ASSIGNED TASK: Below are the records. Retype exactly the lines between the lines holding "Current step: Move" and "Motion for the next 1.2", inclusive.

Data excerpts
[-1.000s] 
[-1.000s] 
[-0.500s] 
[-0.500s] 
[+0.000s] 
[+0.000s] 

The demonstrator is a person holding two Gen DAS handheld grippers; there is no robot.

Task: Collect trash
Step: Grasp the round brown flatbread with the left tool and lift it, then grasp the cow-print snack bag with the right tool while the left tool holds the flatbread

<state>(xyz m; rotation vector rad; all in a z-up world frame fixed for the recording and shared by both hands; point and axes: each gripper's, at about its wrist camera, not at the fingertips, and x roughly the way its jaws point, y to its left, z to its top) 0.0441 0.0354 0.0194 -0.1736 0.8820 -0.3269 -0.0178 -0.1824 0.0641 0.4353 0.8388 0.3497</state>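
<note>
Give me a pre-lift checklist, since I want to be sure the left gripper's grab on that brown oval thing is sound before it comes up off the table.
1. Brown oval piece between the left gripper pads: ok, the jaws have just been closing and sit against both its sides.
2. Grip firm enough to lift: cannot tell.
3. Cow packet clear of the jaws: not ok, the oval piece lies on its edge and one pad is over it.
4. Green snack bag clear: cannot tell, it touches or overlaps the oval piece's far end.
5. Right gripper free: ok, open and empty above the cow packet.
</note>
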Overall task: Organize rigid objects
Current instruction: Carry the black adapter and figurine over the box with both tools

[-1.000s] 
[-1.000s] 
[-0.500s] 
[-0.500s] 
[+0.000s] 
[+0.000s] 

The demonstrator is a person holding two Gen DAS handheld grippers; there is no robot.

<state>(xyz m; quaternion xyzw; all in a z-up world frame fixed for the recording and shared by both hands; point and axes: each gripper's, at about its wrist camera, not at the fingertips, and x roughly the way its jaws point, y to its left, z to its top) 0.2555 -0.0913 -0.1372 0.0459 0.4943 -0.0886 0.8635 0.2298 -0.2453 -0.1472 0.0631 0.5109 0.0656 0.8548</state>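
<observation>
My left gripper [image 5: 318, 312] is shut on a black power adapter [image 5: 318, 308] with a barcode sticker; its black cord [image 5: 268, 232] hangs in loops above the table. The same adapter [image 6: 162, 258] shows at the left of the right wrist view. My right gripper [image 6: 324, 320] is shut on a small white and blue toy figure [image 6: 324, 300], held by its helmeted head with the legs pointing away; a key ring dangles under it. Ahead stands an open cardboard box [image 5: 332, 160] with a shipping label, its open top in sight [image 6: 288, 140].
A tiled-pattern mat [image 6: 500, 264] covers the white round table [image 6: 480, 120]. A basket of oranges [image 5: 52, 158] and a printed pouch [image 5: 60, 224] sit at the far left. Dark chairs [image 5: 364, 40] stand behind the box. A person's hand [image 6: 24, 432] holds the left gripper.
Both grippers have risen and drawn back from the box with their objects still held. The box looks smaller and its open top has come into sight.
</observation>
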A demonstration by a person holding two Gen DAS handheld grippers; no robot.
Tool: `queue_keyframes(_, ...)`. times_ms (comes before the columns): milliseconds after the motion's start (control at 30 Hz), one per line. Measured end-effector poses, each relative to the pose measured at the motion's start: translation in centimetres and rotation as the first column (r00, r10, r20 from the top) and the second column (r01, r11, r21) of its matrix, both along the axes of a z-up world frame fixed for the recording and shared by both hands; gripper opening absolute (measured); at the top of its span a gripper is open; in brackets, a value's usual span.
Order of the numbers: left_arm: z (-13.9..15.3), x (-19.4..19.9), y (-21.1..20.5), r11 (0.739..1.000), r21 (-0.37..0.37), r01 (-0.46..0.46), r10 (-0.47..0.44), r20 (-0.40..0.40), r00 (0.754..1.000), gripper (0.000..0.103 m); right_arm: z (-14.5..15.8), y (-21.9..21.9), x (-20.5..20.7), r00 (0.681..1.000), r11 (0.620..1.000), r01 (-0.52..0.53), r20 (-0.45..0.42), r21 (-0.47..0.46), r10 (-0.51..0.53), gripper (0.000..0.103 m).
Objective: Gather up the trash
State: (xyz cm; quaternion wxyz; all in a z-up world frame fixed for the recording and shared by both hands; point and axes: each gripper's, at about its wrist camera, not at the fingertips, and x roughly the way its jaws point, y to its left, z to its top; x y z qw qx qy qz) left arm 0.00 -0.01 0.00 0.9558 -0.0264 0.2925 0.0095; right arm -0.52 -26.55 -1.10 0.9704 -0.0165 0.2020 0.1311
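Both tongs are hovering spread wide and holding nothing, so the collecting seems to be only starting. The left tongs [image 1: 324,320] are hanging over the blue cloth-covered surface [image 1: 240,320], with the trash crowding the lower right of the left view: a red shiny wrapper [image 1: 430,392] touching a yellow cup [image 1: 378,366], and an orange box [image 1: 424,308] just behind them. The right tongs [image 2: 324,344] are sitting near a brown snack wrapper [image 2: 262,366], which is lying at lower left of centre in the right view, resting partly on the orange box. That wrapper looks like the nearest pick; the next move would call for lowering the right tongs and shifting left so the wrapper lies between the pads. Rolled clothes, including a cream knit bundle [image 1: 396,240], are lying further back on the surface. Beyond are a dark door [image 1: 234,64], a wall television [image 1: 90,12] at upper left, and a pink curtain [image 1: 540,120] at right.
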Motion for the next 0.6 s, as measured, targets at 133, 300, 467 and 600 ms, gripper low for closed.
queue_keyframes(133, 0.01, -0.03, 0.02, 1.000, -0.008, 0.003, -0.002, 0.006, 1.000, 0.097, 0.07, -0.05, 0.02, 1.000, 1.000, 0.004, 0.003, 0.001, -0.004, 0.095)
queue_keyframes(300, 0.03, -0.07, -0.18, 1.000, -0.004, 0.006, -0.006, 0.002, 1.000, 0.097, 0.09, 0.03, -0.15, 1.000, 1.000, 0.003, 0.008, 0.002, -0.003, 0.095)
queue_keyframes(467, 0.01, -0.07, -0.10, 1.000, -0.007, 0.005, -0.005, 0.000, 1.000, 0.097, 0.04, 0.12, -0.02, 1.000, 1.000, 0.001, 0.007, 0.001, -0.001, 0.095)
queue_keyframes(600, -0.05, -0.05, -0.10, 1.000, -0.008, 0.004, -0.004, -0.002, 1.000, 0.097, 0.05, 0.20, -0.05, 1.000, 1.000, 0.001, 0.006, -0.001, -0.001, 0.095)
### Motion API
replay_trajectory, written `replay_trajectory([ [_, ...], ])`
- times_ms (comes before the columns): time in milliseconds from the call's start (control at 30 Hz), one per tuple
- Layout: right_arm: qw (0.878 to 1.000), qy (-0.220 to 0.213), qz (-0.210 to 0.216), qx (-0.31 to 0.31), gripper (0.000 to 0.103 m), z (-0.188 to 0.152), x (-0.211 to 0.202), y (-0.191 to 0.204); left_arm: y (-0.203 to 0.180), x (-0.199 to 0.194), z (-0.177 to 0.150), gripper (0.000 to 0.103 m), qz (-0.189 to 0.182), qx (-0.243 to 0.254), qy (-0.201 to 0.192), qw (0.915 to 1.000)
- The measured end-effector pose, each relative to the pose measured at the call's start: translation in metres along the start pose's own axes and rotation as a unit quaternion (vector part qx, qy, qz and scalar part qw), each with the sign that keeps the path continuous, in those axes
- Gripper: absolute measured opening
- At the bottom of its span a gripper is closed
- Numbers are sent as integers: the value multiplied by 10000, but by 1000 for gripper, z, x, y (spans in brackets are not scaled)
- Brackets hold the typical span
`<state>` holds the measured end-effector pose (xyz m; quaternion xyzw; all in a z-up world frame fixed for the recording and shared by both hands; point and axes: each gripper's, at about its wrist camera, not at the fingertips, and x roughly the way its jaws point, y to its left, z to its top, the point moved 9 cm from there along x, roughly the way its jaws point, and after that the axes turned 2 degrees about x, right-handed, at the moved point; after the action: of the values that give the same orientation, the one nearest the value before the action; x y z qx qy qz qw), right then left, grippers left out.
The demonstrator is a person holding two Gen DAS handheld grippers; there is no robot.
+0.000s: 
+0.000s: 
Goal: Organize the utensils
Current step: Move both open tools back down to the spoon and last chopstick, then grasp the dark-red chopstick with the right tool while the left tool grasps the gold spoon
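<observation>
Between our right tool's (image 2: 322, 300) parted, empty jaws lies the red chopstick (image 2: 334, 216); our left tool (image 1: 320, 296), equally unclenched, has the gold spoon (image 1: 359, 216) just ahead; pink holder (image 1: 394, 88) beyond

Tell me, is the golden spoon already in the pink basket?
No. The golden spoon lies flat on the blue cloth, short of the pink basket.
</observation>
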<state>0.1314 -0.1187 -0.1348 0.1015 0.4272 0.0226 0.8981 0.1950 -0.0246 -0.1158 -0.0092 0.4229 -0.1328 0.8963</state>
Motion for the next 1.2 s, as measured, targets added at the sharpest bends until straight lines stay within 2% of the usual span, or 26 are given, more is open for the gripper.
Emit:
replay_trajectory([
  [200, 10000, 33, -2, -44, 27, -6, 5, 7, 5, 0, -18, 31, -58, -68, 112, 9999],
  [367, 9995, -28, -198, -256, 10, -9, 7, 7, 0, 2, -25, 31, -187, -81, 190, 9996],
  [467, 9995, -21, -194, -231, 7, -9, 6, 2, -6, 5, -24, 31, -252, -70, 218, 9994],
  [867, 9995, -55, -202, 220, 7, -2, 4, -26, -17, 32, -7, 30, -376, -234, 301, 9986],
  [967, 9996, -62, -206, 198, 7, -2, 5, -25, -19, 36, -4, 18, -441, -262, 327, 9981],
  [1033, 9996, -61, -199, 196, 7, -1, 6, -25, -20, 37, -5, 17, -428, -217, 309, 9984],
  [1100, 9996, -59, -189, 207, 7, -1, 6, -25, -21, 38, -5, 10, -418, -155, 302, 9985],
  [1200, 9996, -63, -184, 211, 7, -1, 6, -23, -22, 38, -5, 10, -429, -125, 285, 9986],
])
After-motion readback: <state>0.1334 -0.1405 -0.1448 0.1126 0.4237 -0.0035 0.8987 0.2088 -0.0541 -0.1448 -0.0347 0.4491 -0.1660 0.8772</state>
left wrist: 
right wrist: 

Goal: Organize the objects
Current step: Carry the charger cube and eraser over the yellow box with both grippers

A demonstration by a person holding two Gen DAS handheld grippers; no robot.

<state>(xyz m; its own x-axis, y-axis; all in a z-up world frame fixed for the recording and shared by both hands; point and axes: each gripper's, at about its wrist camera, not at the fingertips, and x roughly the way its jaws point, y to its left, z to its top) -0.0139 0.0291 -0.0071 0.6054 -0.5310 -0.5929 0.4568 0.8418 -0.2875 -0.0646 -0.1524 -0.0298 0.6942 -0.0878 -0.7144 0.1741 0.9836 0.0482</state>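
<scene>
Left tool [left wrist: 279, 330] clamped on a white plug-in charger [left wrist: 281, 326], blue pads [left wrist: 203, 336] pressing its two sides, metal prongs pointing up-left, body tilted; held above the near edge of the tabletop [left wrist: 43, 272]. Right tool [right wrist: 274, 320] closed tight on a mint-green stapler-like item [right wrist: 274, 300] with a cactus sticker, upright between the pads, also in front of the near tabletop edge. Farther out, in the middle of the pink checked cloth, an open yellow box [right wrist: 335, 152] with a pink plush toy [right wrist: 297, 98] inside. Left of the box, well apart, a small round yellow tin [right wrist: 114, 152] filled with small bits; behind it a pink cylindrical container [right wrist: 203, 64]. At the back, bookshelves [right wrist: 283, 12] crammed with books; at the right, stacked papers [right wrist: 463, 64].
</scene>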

RESULT:
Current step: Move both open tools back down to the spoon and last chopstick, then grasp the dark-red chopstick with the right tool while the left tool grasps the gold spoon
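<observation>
Between our right tool's (image 2: 322, 300) parted, empty jaws lies the red chopstick (image 2: 334, 216); our left tool (image 1: 320, 296), equally unclenched, has the gold spoon (image 1: 359, 216) just ahead; pink holder (image 1: 394, 88) beyond

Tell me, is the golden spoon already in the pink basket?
No. The golden spoon lies flat on the blue cloth, short of the pink basket.
</observation>
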<state>0.1314 -0.1187 -0.1348 0.1015 0.4272 0.0226 0.8981 0.1950 -0.0246 -0.1158 -0.0092 0.4229 -0.1328 0.8963</state>
Motion for the next 1.2 s, as measured, targets added at the sharpest bends until straight lines stay within 2% of the usual span, or 26 are given, more is open for the gripper.

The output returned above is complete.